Molti dei traguardi che ci eravamo prefissati li abbiamo raggiunti e di soddisfazioni ne abbiamo avute tante. A livello di settore giovanile spiccano indubbiamente i due campionati regionali vinti nella categoria under 19. Lo scorso anno abbiamo stravinto il campionato di serie D con la nostra prima squadra. Quello che ti appaga su tutto, a mio avviso, è vedere la crescita dei ragazzi che sono cresciuti o passati da noi: penso, per fare qualche nome, a Dino De Laurentiis, ai fratelli Ricci, Nicola Leonzio e Giovanni Mennilli. Un dirigente deve portare risultati, è chiaro. Se a questo si accompagna il gradimento dei tuoi collaboratori, degli atleti e del pubblico, la soddisfazione è doppia.

L’impegno nello sport, in questo caso nella pallacanestro, cosa rappresenta per te?  
Il mio impegno qui nel basket è da ricondurre, più in generale, all’interesse che nutro per l’attività sportiva e la vita sociale per la mia amata città di Chieti. Realtà spesso bistrattata, a cui cerco di offrire il mio contributo per accrescerne il prestigio. Sarò un sognatore ma il mio obiettivo massimo è quello di riuscire a costruire un’unica grande società a Chieti che racchiuda tutte le attività sportive nelle diverse categorie. Ripeto, sarò un sognatore e non so se questo si potrà mai avverare. Ma perché non provarci?  Le polisportive come quelle che vediamo in Spagna (Barcellona, Real Madrid) o più recentemente in Turchia, hanno alla base un forte concetto di unione che, negli ultimi anni, sta prendendo piede in maniera importante. Ci sono tante difficoltà certo, ma forse in una città piccola come Chieti potrebbe anche essere più semplice coordinare le varie società e andrebbe a rappresentare un vero fiore all’occhiello per tutta la comunità sportiva teatina. Mettere insieme tutto il sapere tecnico, le capacità economiche  per formare quel qualcosa che andrebbe a creare una spinta crescente per tutto il movimento offrendo un servizio alla città stessa, sia sotto l’aspetto del coinvolgimento dei cittadini sia sotto quello economico-culturale.

Per realizzare questo “sogno”, il primo passo quale potrebbe essere? Si potrebbe iniziare con il mettere insieme la pallacanestro teatina?

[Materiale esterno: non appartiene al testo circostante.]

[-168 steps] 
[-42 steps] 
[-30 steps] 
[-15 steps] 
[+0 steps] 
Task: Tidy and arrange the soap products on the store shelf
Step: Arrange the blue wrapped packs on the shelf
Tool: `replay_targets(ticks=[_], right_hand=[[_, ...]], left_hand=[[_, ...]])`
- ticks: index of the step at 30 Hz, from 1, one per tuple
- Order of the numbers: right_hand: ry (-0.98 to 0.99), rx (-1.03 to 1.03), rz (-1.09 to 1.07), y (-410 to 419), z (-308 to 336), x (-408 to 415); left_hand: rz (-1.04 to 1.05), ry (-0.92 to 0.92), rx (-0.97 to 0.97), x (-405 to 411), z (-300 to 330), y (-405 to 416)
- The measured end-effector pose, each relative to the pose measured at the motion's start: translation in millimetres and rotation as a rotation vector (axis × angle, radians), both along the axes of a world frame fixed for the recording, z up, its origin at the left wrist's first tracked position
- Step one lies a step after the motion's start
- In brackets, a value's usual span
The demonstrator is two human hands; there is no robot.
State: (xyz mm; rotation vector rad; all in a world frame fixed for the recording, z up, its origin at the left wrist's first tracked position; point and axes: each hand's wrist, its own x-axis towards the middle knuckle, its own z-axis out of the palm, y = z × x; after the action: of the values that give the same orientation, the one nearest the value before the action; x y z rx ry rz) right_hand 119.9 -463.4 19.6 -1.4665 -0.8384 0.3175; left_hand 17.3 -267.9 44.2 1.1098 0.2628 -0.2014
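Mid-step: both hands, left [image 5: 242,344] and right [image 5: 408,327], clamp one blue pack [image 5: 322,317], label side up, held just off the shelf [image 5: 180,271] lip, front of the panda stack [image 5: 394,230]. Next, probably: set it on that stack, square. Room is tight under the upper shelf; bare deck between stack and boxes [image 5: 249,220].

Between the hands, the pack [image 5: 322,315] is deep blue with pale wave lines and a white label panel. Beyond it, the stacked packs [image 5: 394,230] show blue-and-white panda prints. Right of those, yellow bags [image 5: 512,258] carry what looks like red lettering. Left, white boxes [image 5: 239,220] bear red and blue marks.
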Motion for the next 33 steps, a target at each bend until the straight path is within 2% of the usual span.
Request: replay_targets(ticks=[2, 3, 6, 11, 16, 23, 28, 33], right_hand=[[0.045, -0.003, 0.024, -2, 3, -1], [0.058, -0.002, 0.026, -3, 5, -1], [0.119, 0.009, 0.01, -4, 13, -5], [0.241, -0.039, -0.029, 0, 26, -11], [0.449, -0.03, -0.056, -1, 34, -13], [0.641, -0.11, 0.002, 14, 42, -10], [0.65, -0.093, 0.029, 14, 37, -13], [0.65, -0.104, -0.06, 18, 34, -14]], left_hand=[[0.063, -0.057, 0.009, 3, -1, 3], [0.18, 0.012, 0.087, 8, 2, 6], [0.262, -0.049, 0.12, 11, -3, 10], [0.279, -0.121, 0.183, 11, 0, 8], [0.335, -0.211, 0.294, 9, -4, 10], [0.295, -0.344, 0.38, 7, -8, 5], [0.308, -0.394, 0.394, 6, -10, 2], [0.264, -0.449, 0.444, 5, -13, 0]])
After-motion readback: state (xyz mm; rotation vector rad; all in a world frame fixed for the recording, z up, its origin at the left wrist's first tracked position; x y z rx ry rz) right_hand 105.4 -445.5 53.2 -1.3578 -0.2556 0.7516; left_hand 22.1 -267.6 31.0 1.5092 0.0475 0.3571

Certo. Si può iniziare guardando alla Proger Pallacanestro Chieti. Sono state riaperte le trattative e c’è un discorso in itinere con la Proger. Indubbiamente la società del Presidente Di Cosmo rappresenta un punto di riferimento per le altre società cittadine. Noi abbiamo già collaborato insieme in passato: esigenze differenti, piccole incomprensioni sugli obiettivi da poter raggiungere hanno interrotto questo rapporto. Questo non toglie che il discorso possa essere ripreso. La volontà c’è e, da parte nostra, l’apertura è totale e mi è sembrato di capire che lo sia anche da parte loro. Credo fermamente sul fatto che qualsiasi società importante che voglia vivere ed avere una certa autonomia, debba avere al suo interno un settore giovanile inteso come linfa vitale e messo al centro del progetto. Programmando e lavorando bene, allestendo un’equipe di formatori ed istruttori di alto livello, i risultati arrivano. Cerchiamo di capire se gli intenti delle due società coincidono. Noi dalla nostra abbiamo un settore giovanile importante con dei numeri notevoli e in netta crescita. Militiamo nel campionato di serie C2 regionale grazie alla promozione ottenuta nella scorsa stagione. Da due anni abbiamo intrapreso un discorso importante con i senior, per dare continuità ai nostri ragazzi una volta terminato il loro percorso di settore giovanile.  Se dovessimo arrivare ad accordo con la Proger ovviamente rimarremo anche in questo senso: i giocatori del settore giovanile, in base al livello raggiunto, verrebbero promossi nella prima squadra Proger (serie A Silver) o Magic (serie C2 regionale). Uno percorso ben definito e stimolante, per tutti quei ragazzi che hanno “dentro” passione vera per lo sport, amore per la pallacanestro.